Michelle Obama nie chce widzieć Komorowskiego
Podczas wizyty prezydenta USA w Polsce, Barackowi Obamie nie będzie towarzyszyła małżonka - Michelle. Według "Naszego Dziennika", jest inny powód jej nieobecności, niż tłumaczą to oficjalnie Amerykanie.
Oficjalne źródła USA mówią, że było planowane, iż Pierwsza Dama wróci wcześniej do domu, a to z powodu egzaminu zdawanego przez córki pary prezydenckiej w szkole.
Prawdziwy powód absencji Michelle Obamy jest jednak inny. To dyplomatyczny odwet za gafy i nietakty, jakich dopuścił się wobec niej prezydent Bronisław Komorowski podczas swojej wizyty w USA, w grudniu ubiegłego roku - twierdzi gazeta.
Według "ND", zwłaszcza za to, że w jednej z wypowiedzi "podważał wierność małżeńską żony amerykańskiego prezydenta".

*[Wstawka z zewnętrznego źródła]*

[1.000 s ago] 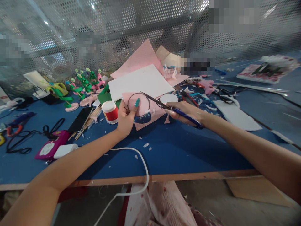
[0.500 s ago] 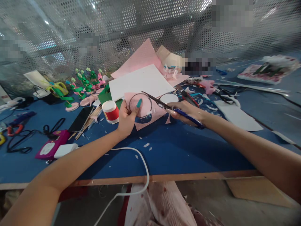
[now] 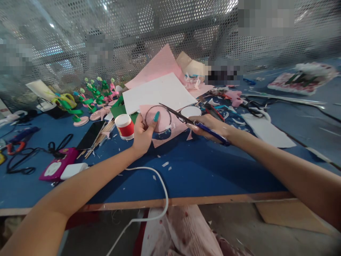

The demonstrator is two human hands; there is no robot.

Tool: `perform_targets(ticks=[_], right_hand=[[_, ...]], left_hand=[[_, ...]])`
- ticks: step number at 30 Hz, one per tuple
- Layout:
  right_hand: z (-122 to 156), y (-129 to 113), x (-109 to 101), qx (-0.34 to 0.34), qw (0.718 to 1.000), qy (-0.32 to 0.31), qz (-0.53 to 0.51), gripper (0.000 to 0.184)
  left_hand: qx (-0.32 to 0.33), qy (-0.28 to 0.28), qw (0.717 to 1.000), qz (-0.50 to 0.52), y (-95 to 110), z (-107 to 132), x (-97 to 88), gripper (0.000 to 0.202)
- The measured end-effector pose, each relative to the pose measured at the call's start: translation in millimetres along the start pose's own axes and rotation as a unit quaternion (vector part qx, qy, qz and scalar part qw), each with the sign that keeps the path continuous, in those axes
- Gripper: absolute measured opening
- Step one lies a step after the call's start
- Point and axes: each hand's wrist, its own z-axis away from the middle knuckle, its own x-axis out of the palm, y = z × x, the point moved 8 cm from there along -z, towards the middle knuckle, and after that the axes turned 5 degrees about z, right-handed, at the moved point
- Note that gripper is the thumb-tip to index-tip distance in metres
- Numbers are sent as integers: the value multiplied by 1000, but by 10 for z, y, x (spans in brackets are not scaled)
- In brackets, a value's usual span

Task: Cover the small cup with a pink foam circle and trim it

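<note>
Head view: at a blue surface [image 3: 191, 174], bare hands work well back from the near edge, roughly midway between its left and right ends; the left hand [image 3: 144, 137] pinches a pink piece [image 3: 163, 119], thumb on top and fingers tucked at its left side, tilting the face, with its dark round outline [image 3: 171, 120], towards the camera; the right hand [image 3: 210, 125] is closed around the blue handles of a pair of scissors [image 3: 179, 114].

The pink piece lies to the left of the right hand and just beyond the left, which is the nearer, being in contact; its outline is round and shows no clear long axis, while the scissors lie slantwise, handles towards the near right corner of the surface, tips towards the far left; the blades cross the outline's upper right in this view, though whether they touch the piece, or how far they are parted, cannot be told.

A red-and-white tub [image 3: 124, 127] stands just left of the left hand; a white disc [image 3: 191, 112] lies just beyond the right; a white sheet [image 3: 160, 90] spreads behind the pink piece, towards the far edge; small scraps [image 3: 165, 164] lie scattered between the hands and the near edge.
</note>
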Motion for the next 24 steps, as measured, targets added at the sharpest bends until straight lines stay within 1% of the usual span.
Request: perform_targets(ticks=[4, 11, 24], right_hand=[[-3, 0, 5, 1, 1000, -3, -6, 48], [-7, 6, 11, -9, 1000, -3, -7, 44], [2, 10, 7, -18, 1000, 15, -2, 44]], left_hand=[[-2, -2, 1000, 5, -2, 3, 10, 27], [6, -22, 999, 32, -31, -8, 38, 34], [4, -26, 999, 33, -40, -13, 42, 32]])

O wpadce Komorowskiego w Białym Domu poinformowały nieliczne polskie media, m.in. "Newsweek", który przytoczył słowa prezydenta RP skierowane wtedy do Baracka Obamy: "Bo z Polską i USA to jest, panie prezydencie, jak z małżeństwem. Swojej żonie należy ufać, ale trzeba sprawdzać, czy jest wierna". Tłumaczka przekazała Obamie: "like with your wife" ("tak jak z twoją żoną"). Obama podobno zamarł w zdumieniu. Gafę rozładował dopiero wiceprezydent Joe Biden, który sam niejedną gafę Obamie zafundował. Pierwszy wybuchł śmiechem i poklepał polskiego prezydenta w plecy z komentarzem: "A to ci dobre...".
Komorowski chciał zażartować, a zamiast tego wywołał międzynarodowy skandal. Amerykańscy dziennikarze dopytywali nawet polskich kolegów, czy Komorowski chciał coś zasugerować w związku z prowadzeniem się Pierwszej Damy USA. Polacy zaprzeczali i bronili prezydenta. Otoczenie Komorowskiego oficjalnie nie chciało potwierdzić tej wpadki. Nieoficjalnie można było usłyszeć, że wszystkiemu winna była... tłumaczka, która źle przekazała, co pan prezydent miał na myśli.
Nie ma się więc co dziwić, że teraz pani Obama nie ma ochoty na spotkanie z polskim prezydentem - akcentuje "Nasz Dziennik" w środowej publikacji.